Does It Taste As Good As It XMLs?
Dante Lorenso
In the last few years, XML has received great media attention, and most
languages support the parsing and extraction of data from XML documents.
Besides being a great three-letter anacronym to sprinkle on your
resumé, XML is actually a useful data storage structure
for PHP programmers.
Before you begin to use XML, you must first determine if your project
really needs what XML offers. There are alternative data storage formats
like fixed-width column files, tab-delimited files, CSV files, and database
tables, but these formats typically can only manage a simple grid of
rows and columns of data. XML provides several additional benefits for
programmers including:
- data format abstraction,
- simple document tag/data validation,
- the ability to store data in a tree-like heirarchy,
- platform independence,
- ease of integration,
- and more...
...but you already know that. What you want to do is use XML data inside
your sparkling new web application. We'll explore one simple way to do
this in the remainder of this article.
A Look At The XML File Structure
XML files are designed to be validated against a DTD and store data in a
format similar to something you'd see in an HTML document. All tags are
just made up on the fly (as defined by a DTD) and can represent a tree
structure. Here is an example of some XML:
<?xml version="1.0" encoding="UTF-8"?>
<!-- This is just a comment, ignore it -->
<drive desc="Letters and Numbers Harddrive">
<folder name="folder01">
<file name="a.txt"/>
<file name="b.txt"></file>
</folder>
<folder name="folder02">
<file name="c.txt"/>
<file name="d.txt" owner="bob">
This is a comment about file d.
We like comments.</file>
</folder>
</drive>
Now, if you look at this document, you'll notice that there exists one
<drive> tag with two folder tags inside it. Also,
each folder tag contains two file tags within
them. This file creates a tree-like structure of data. Now, we would
like to access this data from within PHP. There are many ways to get
to this data from within PHP including:
- manually parsing the XML file,
- parsing the file with the PHP SAX parser,
- using the XPath libraries to search and pull data,
- or using the DOM parser
The manual option is not our most robust solution, and the DOM support in
PHP is still experimental. So, I've chosen to use the SAX parser route.

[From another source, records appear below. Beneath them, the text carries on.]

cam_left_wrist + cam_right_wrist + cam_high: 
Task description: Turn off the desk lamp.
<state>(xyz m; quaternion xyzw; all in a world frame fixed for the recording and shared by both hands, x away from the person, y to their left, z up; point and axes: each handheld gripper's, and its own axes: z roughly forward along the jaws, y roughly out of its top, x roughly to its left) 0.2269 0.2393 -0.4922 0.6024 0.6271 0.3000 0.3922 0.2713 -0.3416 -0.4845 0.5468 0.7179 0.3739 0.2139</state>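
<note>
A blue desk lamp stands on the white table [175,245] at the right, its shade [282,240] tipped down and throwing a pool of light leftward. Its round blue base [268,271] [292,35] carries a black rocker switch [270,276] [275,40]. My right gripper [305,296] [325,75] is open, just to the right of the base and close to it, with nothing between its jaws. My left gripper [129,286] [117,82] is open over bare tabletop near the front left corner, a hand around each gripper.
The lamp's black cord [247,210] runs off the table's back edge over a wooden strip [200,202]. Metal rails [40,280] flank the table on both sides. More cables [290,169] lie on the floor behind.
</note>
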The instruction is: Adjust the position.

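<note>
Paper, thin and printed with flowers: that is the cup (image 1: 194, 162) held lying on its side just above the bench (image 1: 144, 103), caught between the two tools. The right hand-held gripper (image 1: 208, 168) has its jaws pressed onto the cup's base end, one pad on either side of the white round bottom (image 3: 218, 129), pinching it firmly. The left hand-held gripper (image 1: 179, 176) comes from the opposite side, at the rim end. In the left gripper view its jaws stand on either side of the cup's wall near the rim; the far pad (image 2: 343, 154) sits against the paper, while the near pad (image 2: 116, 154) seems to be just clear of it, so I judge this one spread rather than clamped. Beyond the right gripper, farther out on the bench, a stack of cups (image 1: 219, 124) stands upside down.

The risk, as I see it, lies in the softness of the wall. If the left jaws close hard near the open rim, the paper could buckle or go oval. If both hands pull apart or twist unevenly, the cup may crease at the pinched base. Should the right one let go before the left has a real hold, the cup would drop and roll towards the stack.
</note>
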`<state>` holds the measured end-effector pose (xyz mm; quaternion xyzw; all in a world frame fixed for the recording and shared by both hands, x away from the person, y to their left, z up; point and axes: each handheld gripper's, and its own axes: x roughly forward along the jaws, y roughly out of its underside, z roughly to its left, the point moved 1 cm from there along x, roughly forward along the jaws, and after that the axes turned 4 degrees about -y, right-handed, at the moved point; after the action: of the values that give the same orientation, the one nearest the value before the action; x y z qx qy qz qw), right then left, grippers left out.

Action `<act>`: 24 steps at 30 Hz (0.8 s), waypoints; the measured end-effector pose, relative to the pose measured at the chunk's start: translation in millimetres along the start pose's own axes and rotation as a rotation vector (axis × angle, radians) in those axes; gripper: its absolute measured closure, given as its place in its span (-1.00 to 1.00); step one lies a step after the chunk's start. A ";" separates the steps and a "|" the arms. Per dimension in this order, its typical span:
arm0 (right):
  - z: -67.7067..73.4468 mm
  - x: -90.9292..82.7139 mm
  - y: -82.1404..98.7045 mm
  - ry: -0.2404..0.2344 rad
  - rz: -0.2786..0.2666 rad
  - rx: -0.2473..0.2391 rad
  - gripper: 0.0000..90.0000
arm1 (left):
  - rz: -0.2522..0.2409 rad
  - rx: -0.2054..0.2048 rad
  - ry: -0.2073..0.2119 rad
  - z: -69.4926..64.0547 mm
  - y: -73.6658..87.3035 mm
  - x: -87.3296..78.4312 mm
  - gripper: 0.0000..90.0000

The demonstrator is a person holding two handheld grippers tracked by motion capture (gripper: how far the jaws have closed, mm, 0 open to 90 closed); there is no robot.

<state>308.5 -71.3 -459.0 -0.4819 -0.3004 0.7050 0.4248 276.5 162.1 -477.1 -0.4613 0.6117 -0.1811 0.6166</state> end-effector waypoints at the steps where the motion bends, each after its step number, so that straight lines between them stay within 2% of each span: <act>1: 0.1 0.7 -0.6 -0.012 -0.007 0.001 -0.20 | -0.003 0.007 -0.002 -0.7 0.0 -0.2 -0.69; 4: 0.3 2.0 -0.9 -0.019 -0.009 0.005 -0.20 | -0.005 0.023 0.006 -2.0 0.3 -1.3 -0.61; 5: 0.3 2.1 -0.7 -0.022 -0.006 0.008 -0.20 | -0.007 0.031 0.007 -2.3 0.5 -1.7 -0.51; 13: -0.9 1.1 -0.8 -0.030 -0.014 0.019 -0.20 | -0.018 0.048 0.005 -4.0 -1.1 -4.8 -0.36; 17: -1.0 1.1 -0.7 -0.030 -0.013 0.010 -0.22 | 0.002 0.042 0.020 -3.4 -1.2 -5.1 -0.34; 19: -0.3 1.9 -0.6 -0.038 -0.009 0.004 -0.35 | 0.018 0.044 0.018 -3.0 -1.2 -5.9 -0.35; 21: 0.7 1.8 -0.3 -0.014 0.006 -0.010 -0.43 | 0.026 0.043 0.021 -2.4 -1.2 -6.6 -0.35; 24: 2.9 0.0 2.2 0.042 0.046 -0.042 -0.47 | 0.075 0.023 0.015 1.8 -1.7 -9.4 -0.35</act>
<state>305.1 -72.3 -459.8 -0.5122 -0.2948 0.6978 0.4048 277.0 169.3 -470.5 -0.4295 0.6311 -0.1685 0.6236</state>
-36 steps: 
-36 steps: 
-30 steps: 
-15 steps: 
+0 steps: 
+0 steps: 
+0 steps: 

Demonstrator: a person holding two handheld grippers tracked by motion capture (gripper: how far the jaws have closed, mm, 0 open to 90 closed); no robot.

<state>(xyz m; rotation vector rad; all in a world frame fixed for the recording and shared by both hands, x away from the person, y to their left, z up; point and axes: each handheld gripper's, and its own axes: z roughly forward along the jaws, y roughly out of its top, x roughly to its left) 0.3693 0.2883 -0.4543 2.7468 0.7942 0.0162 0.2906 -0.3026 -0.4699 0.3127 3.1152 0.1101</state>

However, unlike similar other solutions, I'd like to write an object in
PHP that parses this XML document into a PHP data structure so that I can
access the data like any other PHP data instead of having to write a custom
parser each time I use XML in an application.

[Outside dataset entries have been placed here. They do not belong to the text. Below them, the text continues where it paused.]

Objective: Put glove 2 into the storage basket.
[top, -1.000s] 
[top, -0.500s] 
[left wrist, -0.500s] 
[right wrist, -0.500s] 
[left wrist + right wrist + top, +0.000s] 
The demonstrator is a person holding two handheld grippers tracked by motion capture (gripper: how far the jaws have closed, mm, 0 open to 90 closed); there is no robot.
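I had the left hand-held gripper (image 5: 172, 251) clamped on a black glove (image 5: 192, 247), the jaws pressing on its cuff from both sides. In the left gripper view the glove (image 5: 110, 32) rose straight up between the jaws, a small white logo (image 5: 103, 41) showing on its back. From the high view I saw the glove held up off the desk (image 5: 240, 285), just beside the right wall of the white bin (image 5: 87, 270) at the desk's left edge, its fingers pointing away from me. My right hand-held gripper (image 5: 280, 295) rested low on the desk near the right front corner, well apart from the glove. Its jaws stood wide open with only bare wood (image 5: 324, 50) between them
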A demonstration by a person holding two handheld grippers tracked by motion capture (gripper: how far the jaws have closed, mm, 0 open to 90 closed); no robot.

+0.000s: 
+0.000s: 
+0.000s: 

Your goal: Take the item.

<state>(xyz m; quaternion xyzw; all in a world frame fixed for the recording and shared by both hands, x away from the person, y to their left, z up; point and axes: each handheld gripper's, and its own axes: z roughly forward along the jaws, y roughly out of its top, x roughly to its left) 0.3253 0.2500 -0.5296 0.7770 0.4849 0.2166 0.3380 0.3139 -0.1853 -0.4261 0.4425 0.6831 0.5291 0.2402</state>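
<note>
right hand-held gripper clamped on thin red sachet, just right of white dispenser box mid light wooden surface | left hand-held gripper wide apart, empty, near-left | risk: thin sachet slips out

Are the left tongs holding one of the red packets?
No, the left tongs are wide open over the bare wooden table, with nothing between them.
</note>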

Using An Array As A Data Structure
Knowing that the structure of the XML file is a tree, we need to find the best
way to represent that “tree” data in PHP. Well, my first idea
is to immediately consider a PHP array. Another option might be to build
objects similar to the DOM parser approach. I've decided not to write a
DOM parser, though (which you could easily do) because the DOM support is
coming along quickly enough. Why duplicate their efforts?

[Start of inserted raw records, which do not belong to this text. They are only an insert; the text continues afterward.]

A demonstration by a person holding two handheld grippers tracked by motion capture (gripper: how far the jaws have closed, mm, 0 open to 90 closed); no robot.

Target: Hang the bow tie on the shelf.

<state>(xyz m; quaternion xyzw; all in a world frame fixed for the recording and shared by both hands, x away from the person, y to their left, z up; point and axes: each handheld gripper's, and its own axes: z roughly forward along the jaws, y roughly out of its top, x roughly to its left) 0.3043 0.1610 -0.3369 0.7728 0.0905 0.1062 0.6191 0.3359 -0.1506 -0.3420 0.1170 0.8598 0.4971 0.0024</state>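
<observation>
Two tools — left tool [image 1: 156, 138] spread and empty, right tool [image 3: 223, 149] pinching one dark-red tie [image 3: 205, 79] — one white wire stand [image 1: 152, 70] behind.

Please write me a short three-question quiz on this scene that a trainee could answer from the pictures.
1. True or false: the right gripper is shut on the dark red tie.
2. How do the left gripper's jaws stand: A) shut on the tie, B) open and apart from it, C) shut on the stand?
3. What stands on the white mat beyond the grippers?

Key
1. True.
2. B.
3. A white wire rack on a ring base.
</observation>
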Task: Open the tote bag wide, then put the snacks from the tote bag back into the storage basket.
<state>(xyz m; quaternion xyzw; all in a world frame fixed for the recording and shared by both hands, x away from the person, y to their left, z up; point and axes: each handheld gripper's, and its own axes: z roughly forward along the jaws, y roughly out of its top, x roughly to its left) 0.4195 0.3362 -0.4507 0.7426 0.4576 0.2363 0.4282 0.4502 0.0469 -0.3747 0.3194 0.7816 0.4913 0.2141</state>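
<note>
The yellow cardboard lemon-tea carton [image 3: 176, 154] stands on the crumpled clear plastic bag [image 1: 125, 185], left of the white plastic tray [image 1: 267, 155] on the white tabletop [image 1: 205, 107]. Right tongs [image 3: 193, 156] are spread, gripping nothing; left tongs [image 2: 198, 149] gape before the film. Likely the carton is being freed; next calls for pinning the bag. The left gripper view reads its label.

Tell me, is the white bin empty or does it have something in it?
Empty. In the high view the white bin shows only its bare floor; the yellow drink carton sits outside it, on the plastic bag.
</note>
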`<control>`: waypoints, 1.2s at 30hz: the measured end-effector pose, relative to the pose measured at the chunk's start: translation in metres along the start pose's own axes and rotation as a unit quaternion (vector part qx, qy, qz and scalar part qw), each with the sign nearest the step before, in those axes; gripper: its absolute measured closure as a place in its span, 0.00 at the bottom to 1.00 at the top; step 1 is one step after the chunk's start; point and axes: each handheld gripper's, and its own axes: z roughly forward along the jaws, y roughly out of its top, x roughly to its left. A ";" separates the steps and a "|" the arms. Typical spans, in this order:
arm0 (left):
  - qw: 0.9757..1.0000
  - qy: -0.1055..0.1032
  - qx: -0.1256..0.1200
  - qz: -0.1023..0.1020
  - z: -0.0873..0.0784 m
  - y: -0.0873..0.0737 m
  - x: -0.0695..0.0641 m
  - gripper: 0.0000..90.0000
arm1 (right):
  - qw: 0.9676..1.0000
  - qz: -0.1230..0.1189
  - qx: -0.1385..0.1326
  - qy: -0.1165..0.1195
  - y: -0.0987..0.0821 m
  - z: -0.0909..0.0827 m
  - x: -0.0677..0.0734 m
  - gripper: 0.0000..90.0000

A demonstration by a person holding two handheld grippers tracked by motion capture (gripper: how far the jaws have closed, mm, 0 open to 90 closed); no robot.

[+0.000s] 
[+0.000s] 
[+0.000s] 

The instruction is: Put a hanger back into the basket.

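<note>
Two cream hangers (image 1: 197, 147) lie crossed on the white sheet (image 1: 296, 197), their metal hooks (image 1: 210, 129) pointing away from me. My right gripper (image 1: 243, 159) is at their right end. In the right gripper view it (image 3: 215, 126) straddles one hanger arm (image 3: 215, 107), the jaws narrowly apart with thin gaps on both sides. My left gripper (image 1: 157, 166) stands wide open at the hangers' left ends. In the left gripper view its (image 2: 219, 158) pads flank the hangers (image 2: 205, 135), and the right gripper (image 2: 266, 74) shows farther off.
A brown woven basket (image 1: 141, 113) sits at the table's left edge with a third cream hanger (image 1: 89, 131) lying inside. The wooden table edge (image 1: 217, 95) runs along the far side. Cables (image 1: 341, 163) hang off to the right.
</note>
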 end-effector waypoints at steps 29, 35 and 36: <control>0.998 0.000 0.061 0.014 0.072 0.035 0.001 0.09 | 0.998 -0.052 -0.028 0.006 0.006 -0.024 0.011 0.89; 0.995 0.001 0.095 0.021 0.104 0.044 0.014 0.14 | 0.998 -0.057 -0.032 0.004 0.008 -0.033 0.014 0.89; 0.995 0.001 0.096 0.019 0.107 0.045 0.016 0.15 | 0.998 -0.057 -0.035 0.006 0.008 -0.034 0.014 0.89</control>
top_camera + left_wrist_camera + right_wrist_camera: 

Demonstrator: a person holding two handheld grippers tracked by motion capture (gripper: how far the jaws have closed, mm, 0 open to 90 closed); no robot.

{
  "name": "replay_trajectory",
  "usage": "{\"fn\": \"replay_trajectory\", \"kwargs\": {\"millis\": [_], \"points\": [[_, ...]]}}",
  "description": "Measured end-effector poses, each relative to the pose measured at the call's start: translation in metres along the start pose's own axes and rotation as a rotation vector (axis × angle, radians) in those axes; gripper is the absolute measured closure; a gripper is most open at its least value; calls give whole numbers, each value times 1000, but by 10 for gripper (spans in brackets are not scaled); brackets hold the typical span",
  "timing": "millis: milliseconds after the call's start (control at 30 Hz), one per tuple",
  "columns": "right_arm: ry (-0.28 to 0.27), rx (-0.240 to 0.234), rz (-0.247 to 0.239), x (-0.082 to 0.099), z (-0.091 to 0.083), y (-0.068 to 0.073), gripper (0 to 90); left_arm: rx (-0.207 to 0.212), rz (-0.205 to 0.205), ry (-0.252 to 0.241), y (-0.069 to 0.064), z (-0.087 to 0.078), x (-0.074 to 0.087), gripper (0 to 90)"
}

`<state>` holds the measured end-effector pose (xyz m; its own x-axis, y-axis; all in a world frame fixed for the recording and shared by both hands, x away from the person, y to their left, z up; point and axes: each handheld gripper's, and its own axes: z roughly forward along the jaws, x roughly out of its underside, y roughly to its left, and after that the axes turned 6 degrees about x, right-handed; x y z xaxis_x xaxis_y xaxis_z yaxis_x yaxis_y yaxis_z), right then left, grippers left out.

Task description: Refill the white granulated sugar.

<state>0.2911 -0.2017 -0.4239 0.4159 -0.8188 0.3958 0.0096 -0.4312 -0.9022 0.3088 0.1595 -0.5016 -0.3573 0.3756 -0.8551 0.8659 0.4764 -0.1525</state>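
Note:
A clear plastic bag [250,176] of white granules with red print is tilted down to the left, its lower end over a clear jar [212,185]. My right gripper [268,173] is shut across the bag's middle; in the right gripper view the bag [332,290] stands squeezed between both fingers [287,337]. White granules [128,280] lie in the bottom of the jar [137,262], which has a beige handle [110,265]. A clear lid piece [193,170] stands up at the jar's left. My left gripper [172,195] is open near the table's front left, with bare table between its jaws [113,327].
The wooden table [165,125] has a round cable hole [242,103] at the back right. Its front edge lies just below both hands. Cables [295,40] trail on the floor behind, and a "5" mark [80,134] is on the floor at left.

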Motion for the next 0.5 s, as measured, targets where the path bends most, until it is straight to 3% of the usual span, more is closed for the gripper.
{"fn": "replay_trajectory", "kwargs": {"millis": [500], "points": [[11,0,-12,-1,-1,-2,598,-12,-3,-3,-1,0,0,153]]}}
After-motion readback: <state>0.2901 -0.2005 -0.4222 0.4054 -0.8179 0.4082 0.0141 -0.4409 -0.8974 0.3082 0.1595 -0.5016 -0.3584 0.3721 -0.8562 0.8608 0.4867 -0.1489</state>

For simple XML, PHP arrays are perfect for the task because you can create
arrays of arrays of arrays and hence build a tree structure. Exactly
what we need for this learning exercise. Besides, there already exists a
plethora of functions built into the core PHP language for iterating
through arrays, pushing, popping, shifting, unshifting, splitting,
joining, slicing, etc.
To use the DOM model for inspiration, though, we'll need to store several
pieces of information about a given XML tag. Each tag in XML will contain
4 pieces of information that we want to store:
- name of the tag,
- tag attributes (keys and values),
- data (the content inside the tag open and close),
- and possibly other nested tags.
A PHP array that can represent this simple XML tag (also refered to as a
node in the tree) might look as follows:
<?php
$node = array();
$node['_NAME'] = 'folder'; // stores the node (tag) name
$node['_DATA'] = 'content'; // stores the text content inside tags
$node['_ELEMENTS'] = array(); // stores sub-nodes in order
$node['key1'] = 'value1'; // stores all other node attributes
$node['key2'] = 'value2'; // stores all other node attributes
$node['key3'] = 'value3'; // stores all other node attributes
?>
What I've done here is create an array of key and value pairs for all the
attributes in the node. Then, I've created 3 internal-use-only keys called
'_NAME', '_DATA', '_ELEMENTS' to store the tag name, tag data, and sub-node
array. By using the underscore ('_') I ensure that I'll not conflict with
an attribute name. Using the sub-node array, we can now create arrays of
arrays of arrays and basically build our tree.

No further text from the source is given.